I wish I had some bacon.


----------



## Primitive

Haha!


----------



## lone wolf

Primitive said:


> always do keep an eye out for water sprinklers tho.


yeah, if you can spot them before you go to sleep, cut a 2 liter in half and cover it. twist it to dig it into the ground.

i've been rudely woken in the middle of the night more than once before i learned that trick.


----------



## pigpen

lone wolf said:


> yeah, if you can spot them before you go to sleep, cut a 2 liter in half and cover it. twist it to dig it into the ground.
> 
> i've been rudely woken in the middle of the night more than once before i learned that trick.



That's mighty respectful of you. I personally have kicked the shit out of hundreds of those awful things.

I commend you for not blowing up the spot.


----------



## Corinne

thanks for the advice everybody!


----------



## Corinne

i slept under a tree last night, in a big grassy area. when it started t rain i just covered myself with a tarp and it was fine. right now i have too much weight- tarp, hammock, tent sleeping bag. but the tent is a luxury really. no mosquitoes


----------



## lone wolf

Corinne said:


> i slept under a tree last night, in a big grassy area. when it started t rain i just covered myself with a tarp and it was fine. right now i have too much weight- tarp, hammock, tent sleeping bag. but the tent is a luxury really. no mosquitoes


depends on the area, i wouldn't ever want to be without a tent in florida or anywhere on the east coast for that matter. just need a small light weight tent. think my tarp weights more than my tent.


----------



## Corinne

yep, thousands. i hate to see the van go but it just wasnt worth it


----------



## freepizzaforlife

Outta sight, outta mind. And you'll get by just fine.


----------



## psychofoamer

Careful just wrapping up in a tarp...you can still get wet from condensation, etc...it's always best to string the tarp up above you and then either puta another one on the ground or some cardboard if you are solo and only have one tarp...


----------



## psychofoamer

I think this thread should be titled "how to be a hitchhiker"

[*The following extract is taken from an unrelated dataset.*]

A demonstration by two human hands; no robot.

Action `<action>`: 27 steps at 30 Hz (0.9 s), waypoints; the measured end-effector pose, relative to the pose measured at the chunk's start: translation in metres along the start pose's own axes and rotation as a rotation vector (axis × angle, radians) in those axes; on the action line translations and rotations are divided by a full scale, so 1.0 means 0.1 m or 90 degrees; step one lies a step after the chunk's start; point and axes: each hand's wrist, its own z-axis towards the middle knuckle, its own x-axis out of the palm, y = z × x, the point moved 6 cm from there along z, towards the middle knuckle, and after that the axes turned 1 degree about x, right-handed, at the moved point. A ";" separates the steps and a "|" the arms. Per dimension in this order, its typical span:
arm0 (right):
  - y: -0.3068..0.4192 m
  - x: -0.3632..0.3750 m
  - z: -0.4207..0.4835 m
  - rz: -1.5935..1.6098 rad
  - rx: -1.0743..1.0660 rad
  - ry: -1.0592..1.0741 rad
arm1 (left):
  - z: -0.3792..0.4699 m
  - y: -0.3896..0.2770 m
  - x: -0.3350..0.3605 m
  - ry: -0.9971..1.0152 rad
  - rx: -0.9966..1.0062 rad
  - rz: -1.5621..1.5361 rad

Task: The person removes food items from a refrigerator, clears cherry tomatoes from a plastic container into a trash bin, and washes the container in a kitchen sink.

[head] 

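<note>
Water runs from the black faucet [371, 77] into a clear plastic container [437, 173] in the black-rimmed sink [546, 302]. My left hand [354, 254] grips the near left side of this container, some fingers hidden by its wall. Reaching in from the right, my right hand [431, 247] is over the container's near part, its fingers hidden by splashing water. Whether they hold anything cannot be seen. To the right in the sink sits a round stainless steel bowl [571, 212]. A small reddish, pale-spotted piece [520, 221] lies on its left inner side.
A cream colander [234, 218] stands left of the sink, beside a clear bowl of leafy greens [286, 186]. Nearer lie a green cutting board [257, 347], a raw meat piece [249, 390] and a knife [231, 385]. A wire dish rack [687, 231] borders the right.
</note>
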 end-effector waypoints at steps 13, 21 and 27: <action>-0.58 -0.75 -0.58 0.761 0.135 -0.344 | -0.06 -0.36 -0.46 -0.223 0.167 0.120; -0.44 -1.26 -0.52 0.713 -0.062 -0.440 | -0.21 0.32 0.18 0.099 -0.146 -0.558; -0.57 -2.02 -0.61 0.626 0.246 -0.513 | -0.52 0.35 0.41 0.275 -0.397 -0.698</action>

How to be a dirty kid? Don't shower. Not all dirty kids travel ya know


----------



## Deleted member 2626

Yeah damn tent hammock tarp. Hefty. I carry a military poncho to throw over my tent. But I'm glad to have had it lately with the mosquitoes. I'd ditch the tarp and hammock if you have a good tent that doesn't leak. Or get a like 5x5 tarp for a ground cloth or open air sleeping


----------



## dirty andy

Homebum pride!


----------



## cookieoh

The best place to sleep is on top of grocery stores or fast food restaurants. The safest place to sleep in my experience, get on top of buildings


----------



## Bizarre Odor

1. If I'm in a city I'm usually not going to be there long, if I am, I usually just walk or see if I can borrow a bike. Buses suck and are high profile especially when you have your pack with you or an animal. 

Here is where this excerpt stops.